**Exercise description**
Everything in the listing should be set down exactly, apart from the pictures.
(Exercise data begins)
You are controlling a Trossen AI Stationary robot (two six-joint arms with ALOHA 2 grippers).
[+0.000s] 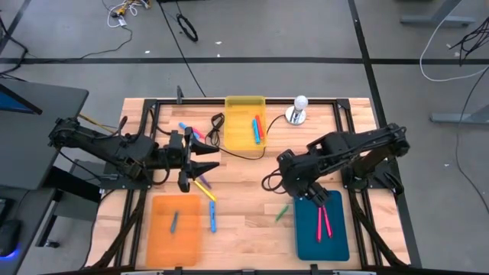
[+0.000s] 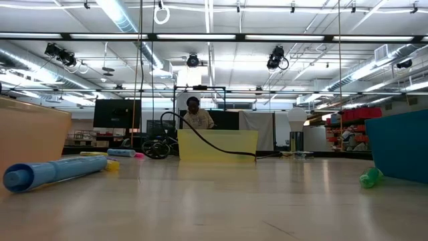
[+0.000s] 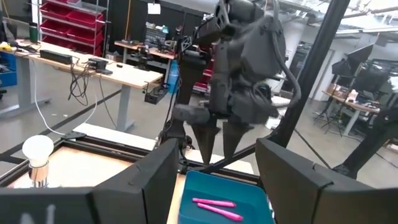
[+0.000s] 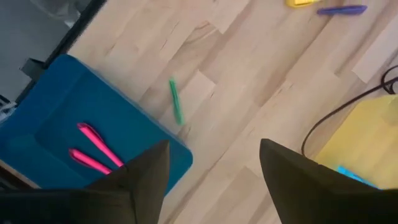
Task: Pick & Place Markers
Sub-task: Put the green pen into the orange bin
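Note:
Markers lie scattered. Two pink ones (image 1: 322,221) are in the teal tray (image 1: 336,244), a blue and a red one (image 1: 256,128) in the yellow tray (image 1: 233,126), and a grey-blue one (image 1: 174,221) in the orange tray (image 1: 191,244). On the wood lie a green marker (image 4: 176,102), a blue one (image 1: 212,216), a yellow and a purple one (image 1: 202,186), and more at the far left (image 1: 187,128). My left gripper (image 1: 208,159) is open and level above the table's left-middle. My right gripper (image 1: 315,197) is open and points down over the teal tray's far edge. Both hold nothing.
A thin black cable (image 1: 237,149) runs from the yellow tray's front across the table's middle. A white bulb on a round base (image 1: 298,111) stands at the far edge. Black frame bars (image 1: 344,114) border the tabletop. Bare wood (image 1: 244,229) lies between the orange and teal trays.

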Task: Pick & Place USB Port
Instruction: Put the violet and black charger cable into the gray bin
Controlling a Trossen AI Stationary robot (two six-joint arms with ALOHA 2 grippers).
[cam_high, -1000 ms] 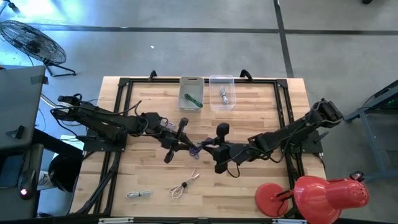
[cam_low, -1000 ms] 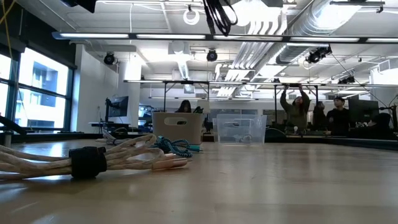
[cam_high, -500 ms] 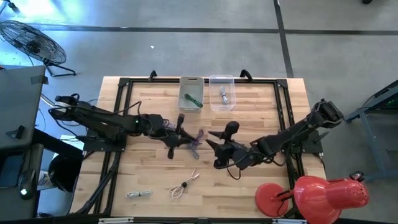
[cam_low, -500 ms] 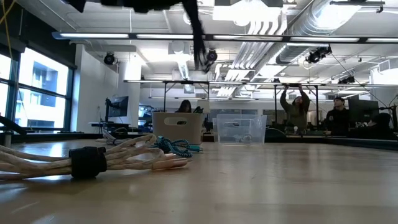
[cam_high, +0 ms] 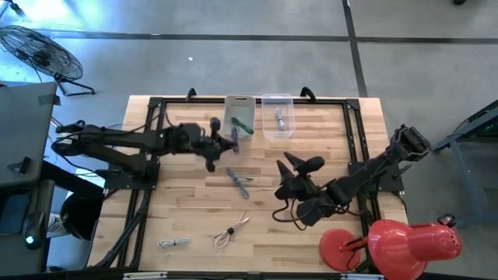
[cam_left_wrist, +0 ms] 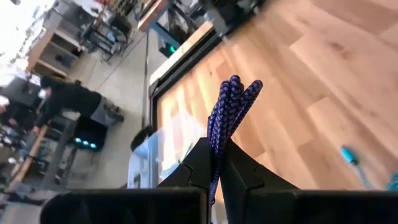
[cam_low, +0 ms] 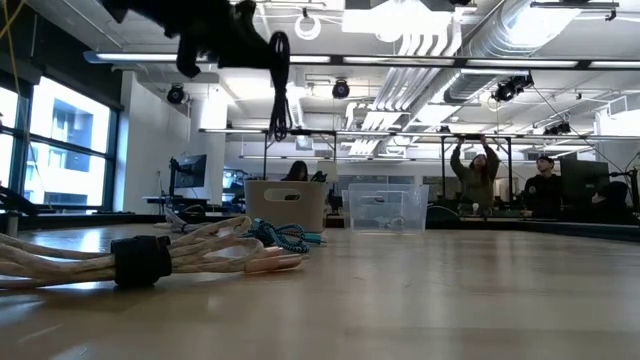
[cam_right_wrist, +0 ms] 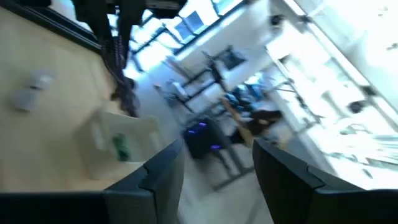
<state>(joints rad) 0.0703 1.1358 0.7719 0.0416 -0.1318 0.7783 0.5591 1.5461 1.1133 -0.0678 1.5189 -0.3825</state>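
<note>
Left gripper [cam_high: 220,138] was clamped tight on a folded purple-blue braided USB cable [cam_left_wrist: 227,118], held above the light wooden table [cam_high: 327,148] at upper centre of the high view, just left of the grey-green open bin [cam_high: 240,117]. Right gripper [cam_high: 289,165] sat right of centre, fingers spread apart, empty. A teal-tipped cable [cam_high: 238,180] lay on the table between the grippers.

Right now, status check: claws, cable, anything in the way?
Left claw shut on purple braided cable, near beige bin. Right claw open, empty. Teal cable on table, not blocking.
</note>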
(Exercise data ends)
**Task output**
You are controlling a Trossen AI Stationary robot (two six-joint arms with ALOHA 2 grippers).
[+0.000s] 
[+0.000s] 
[+0.000s] 
[+0.000s] 
Task: Pick & Place Markers
Sub-task: Put the green pen into the orange bin
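Note:
Markers lie scattered. Two pink ones (image 1: 322,221) are in the teal tray (image 1: 336,244), a blue and a red one (image 1: 256,128) in the yellow tray (image 1: 233,126), and a grey-blue one (image 1: 174,221) in the orange tray (image 1: 191,244). On the wood lie a green marker (image 4: 176,102), a blue one (image 1: 212,216), a yellow and a purple one (image 1: 202,186), and more at the far left (image 1: 187,128). My left gripper (image 1: 208,159) is open and level above the table's left-middle. My right gripper (image 1: 315,197) is open and points down over the teal tray's far edge. Both hold nothing.
A thin black cable (image 1: 237,149) runs from the yellow tray's front across the table's middle. A white bulb on a round base (image 1: 298,111) stands at the far edge. Black frame bars (image 1: 344,114) border the tabletop. Bare wood (image 1: 244,229) lies between the orange and teal trays.
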
Task: Pick & Place USB Port
Instruction: Put the violet and black charger cable into the gray bin
Controlling a Trossen AI Stationary robot (two six-joint arms with ALOHA 2 grippers).
[cam_high, -1000 ms] 
[cam_low, -1000 ms] 
[cam_high, -500 ms] 
[cam_low, -500 ms] 
[cam_high, +0 ms] 
[cam_left_wrist, +0 ms] 
[cam_low, +0 ms] 
[cam_right_wrist, +0 ms] 
<state>(joints rad) 0.0703 1.1358 0.7719 0.0416 -0.1318 0.7783 0.5591 1.5461 1.1133 -0.0678 1.5189 -0.3825</state>
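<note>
Left gripper [cam_high: 220,138] was clamped tight on a folded purple-blue braided USB cable [cam_left_wrist: 227,118], held above the light wooden table [cam_high: 327,148] at upper centre of the high view, just left of the grey-green open bin [cam_high: 240,117]. Right gripper [cam_high: 289,165] sat right of centre, fingers spread apart, empty. A teal-tipped cable [cam_high: 238,180] lay on the table between the grippers.

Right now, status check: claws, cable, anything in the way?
Left claw shut on purple braided cable, near beige bin. Right claw open, empty. Teal cable on table, not blocking.
</note>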

With this, the exercise is done.